The entries shown below are to be printed in full, unaltered.

======== The data

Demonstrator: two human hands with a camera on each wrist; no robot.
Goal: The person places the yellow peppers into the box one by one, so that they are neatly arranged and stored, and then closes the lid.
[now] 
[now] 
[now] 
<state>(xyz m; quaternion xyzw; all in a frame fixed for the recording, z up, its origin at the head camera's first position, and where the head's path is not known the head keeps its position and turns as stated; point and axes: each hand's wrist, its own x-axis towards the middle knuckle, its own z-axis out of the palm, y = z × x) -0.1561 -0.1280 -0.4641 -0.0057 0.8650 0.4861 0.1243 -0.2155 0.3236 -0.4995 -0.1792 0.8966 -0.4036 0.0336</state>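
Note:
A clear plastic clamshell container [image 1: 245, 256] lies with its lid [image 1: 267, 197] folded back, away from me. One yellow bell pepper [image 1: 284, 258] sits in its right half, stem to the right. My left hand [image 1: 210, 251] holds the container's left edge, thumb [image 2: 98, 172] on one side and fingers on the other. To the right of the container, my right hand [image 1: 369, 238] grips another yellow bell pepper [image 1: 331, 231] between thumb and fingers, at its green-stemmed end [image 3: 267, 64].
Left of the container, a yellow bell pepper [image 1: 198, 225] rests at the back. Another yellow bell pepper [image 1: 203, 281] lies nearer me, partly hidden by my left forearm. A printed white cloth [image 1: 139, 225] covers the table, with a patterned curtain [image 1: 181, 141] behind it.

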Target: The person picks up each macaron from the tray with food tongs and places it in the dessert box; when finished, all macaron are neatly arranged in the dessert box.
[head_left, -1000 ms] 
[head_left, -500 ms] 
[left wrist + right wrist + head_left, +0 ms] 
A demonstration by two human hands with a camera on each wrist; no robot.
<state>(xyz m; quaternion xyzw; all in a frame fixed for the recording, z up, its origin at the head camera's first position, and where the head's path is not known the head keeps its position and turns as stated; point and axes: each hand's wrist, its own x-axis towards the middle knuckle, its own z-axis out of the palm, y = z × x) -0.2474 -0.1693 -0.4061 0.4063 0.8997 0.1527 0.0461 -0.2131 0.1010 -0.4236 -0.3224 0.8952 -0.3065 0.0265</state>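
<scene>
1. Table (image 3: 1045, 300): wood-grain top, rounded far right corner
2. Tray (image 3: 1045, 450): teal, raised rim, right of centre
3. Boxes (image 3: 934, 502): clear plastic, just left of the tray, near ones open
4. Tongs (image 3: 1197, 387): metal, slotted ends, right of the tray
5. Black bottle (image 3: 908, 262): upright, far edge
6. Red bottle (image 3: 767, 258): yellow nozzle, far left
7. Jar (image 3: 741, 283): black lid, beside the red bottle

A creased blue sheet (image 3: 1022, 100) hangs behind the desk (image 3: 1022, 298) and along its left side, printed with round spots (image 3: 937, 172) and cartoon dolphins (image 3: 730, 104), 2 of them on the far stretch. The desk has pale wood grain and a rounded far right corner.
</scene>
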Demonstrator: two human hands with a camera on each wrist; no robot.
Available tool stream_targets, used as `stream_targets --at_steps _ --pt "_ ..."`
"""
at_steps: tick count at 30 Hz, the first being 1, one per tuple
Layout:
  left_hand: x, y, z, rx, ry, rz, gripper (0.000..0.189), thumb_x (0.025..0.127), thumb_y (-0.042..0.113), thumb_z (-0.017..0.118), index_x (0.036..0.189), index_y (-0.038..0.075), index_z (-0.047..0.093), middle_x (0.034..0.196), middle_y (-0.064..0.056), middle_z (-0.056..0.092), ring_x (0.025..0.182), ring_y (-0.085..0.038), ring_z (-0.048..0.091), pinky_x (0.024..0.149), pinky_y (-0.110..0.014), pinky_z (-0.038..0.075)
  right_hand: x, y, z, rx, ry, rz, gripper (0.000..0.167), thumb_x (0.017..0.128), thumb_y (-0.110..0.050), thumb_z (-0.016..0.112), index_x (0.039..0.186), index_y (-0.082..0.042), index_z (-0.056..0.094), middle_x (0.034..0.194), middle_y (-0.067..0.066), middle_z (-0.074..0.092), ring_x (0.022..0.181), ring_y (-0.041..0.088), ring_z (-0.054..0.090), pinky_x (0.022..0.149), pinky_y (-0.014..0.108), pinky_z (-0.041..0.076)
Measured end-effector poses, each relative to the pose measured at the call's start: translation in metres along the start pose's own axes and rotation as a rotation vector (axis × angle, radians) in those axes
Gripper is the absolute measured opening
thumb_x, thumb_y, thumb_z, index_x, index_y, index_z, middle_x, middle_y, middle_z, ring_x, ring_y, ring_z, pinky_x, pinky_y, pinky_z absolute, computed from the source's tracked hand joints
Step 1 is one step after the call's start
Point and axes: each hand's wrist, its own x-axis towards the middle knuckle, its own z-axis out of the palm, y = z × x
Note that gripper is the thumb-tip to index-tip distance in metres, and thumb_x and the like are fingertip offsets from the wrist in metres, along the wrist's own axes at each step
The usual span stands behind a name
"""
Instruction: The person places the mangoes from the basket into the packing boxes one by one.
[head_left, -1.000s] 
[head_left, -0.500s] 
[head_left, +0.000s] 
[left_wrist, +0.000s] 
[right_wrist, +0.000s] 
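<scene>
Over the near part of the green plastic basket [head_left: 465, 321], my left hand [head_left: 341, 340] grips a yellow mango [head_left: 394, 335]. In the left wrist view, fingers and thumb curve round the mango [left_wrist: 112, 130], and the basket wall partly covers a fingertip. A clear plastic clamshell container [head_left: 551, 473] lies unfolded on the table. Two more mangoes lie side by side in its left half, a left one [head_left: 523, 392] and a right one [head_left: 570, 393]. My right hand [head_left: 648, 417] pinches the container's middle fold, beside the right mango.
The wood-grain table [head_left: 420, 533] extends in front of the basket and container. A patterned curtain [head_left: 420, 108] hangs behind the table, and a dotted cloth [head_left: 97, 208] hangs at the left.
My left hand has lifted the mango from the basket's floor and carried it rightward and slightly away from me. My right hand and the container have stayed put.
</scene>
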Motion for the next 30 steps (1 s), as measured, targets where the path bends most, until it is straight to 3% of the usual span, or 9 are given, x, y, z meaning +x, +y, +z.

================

• _Solved exercise_
Demonstrator: two human hands with a camera on each wrist; no robot.
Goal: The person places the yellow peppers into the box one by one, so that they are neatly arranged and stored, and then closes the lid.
[now] 
[now] 
[now] 
<state>(xyz m; quaternion xyzw; all in a frame fixed for the recording, z up, its origin at the head camera's first position, and where the head's path is not known the head keeps its position and turns as stated; point and axes: each hand's wrist, its own x-axis towards the middle knuckle, its own z-axis out of the palm, y = z × x) -0.1561 -0.1280 -0.4641 -0.0057 0.8650 0.4861 0.1243 -0.2155 0.3236 -0.4995 -0.1792 0.8966 -0.4036 0.0336</state>
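Note:
A clear plastic clamshell container [image 1: 245, 256] lies with its lid [image 1: 267, 197] folded back, away from me. One yellow bell pepper [image 1: 284, 258] sits in its right half, stem to the right. My left hand [image 1: 210, 251] holds the container's left edge, thumb [image 2: 98, 172] on one side and fingers on the other. To the right of the container, my right hand [image 1: 369, 238] grips another yellow bell pepper [image 1: 331, 231] between thumb and fingers, at its green-stemmed end [image 3: 267, 64].
Left of the container, a yellow bell pepper [image 1: 198, 225] rests at the back. Another yellow bell pepper [image 1: 203, 281] lies nearer me, partly hidden by my left forearm. A printed white cloth [image 1: 139, 225] covers the table, with a patterned curtain [image 1: 181, 141] behind it.
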
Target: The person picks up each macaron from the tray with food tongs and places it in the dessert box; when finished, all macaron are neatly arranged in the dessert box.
[head_left, -1000 ms] 
[head_left, -500 ms] 
[left wrist + right wrist + head_left, +0 ms] 
A demonstration by two human hands with a camera on each wrist; no robot.
<state>(xyz m; quaternion xyzw; all in a frame fixed for the recording, z up, its origin at the head camera's first position, and where the head's path is not known the head keeps its position and turns as stated; point and axes: each hand's wrist, its own x-axis towards the middle knuckle, its own z-axis out of the palm, y = z × x) -0.2474 -0.1693 -0.4061 0.4063 0.8997 0.1527 0.0461 -0.2131 0.1010 -0.4236 -0.3224 0.8952 -0.3065 0.0265</state>
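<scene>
1. Table (image 3: 1045, 300): wood-grain top, rounded far right corner
2. Tray (image 3: 1045, 450): teal, raised rim, right of centre
3. Boxes (image 3: 934, 502): clear plastic, just left of the tray, near ones open
4. Tongs (image 3: 1197, 387): metal, slotted ends, right of the tray
5. Black bottle (image 3: 908, 262): upright, far edge
6. Red bottle (image 3: 767, 258): yellow nozzle, far left
7. Jar (image 3: 741, 283): black lid, beside the red bottle

A creased blue sheet (image 3: 1022, 100) hangs behind the desk (image 3: 1022, 298) and along its left side, printed with round spots (image 3: 937, 172) and cartoon dolphins (image 3: 730, 104), 2 of them on the far stretch. The desk has pale wood grain and a rounded far right corner.
</scene>
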Demonstrator: two human hands with a camera on each wrist; no robot.
Available tool stream_targets, used as `stream_targets --at_steps _ --pt "_ ..."`
"""
at_steps: tick count at 30 Hz, the first being 1, one per tuple
Layout:
  left_hand: x, y, z, rx, ry, rz, gripper (0.000..0.189), thumb_x (0.025..0.127), thumb_y (-0.042..0.113), thumb_z (-0.017..0.118), index_x (0.036..0.189), index_y (-0.038..0.075), index_z (-0.047..0.093), middle_x (0.034..0.196), middle_y (-0.064..0.056), middle_z (-0.056..0.092), ring_x (0.025..0.182), ring_y (-0.085..0.038), ring_z (-0.048..0.091), pinky_x (0.024..0.149), pinky_y (-0.110..0.014), pinky_z (-0.038..0.075)
  right_hand: x, y, z, rx, ry, rz, gripper (0.000..0.167), thumb_x (0.017..0.128), thumb_y (-0.110..0.050), thumb_z (-0.016..0.112), index_x (0.039..0.186), index_y (-0.082..0.042), index_z (-0.056..0.094), middle_x (0.034..0.194), middle_y (-0.067..0.066), middle_z (-0.074..0.092), ring_x (0.022..0.181), ring_y (-0.041..0.088), ring_z (-0.054..0.090), pinky_x (0.022..0.149), pinky_y (-0.014..0.108), pinky_z (-0.041..0.076)
Measured end-effector poses, each relative to the pose measured at the call's start: translation in metres along the start pose's own axes and rotation as a rotation vector (axis × angle, radians) in those axes
Gripper is the absolute measured opening
thumb_x, thumb_y, thumb_z, index_x, index_y, index_z, middle_x, middle_y, middle_z, ring_x, ring_y, ring_z, pinky_x, pinky_y, pinky_z absolute, computed from the source's tracked hand joints
Step 1 is one step after the call's start
Point and axes: each hand's wrist, its own x-axis towards the middle knuckle, its own z-axis out of the palm, y = z × x
Note that gripper is the thumb-tip to index-tip distance in metres, and thumb_x and the like are fingertip offsets from the wrist in metres, along the wrist's own axes at each step
The usual span stands behind a name
"""
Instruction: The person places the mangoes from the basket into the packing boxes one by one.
[head_left, -1.000s] 
[head_left, -0.500s] 
[head_left, +0.000s] 
[left_wrist, +0.000s] 
[right_wrist, +0.000s] 
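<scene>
Over the near part of the green plastic basket [head_left: 465, 321], my left hand [head_left: 341, 340] grips a yellow mango [head_left: 394, 335]. In the left wrist view, fingers and thumb curve round the mango [left_wrist: 112, 130], and the basket wall partly covers a fingertip. A clear plastic clamshell container [head_left: 551, 473] lies unfolded on the table. Two more mangoes lie side by side in its left half, a left one [head_left: 523, 392] and a right one [head_left: 570, 393]. My right hand [head_left: 648, 417] pinches the container's middle fold, beside the right mango.
The wood-grain table [head_left: 420, 533] extends in front of the basket and container. A patterned curtain [head_left: 420, 108] hangs behind the table, and a dotted cloth [head_left: 97, 208] hangs at the left.
My left hand has lifted the mango from the basket's floor and carried it rightward and slightly away from me. My right hand and the container have stayed put.
</scene>
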Motion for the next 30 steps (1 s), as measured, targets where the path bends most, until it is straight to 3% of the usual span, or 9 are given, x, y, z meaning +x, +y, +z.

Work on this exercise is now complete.